### TASK TO COMPLETE
Pictures aside, the data must be reproduced exactly.

___ PROVIDED MATERIAL ___

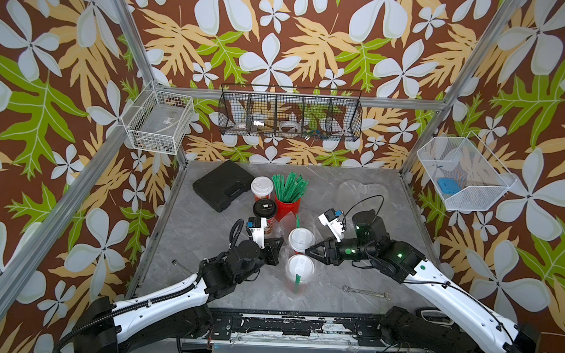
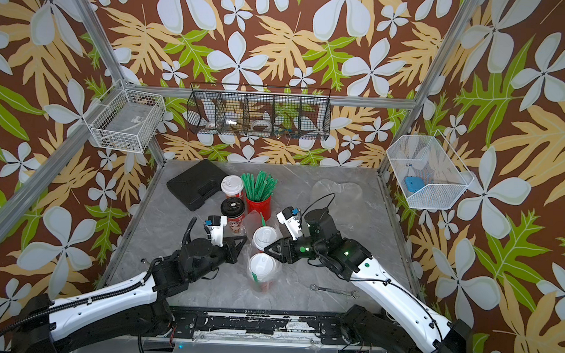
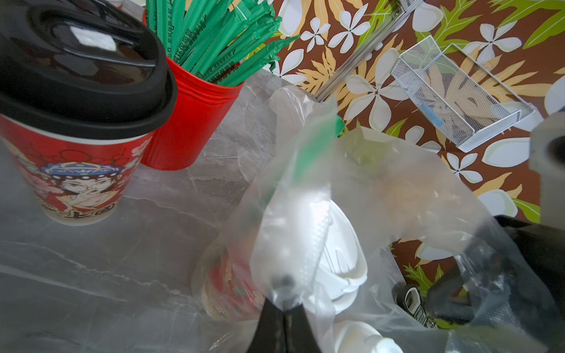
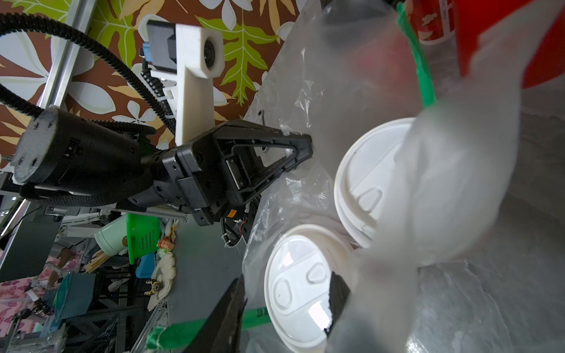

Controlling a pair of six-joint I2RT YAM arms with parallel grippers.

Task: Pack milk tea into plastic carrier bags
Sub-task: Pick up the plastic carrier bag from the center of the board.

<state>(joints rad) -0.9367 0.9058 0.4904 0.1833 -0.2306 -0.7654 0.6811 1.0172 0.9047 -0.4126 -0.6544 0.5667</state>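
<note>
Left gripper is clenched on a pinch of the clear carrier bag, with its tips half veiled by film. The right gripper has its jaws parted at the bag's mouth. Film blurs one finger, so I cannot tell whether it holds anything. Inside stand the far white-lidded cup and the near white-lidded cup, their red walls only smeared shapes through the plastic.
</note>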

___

### EXERCISE SOLUTION
Controlling a pair of six-joint I2RT YAM arms with parallel grippers.

Task: Pack milk tea into plastic carrier bags
Sub-task: Pick up the plastic carrier bag from the center of the board.

<state>(joints rad) -0.9367 0.9058 0.4904 0.1833 -0.2306 -0.7654 0.6811 1.0172 0.9047 -0.4126 -0.6544 0.5667</state>
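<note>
Left gripper is clenched on a pinch of the clear carrier bag, with its tips half veiled by film. The right gripper has its jaws parted at the bag's mouth. Film blurs one finger, so I cannot tell whether it holds anything. Inside stand the far white-lidded cup and the near white-lidded cup, their red walls only smeared shapes through the plastic.
</note>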

No more work is required for the exercise.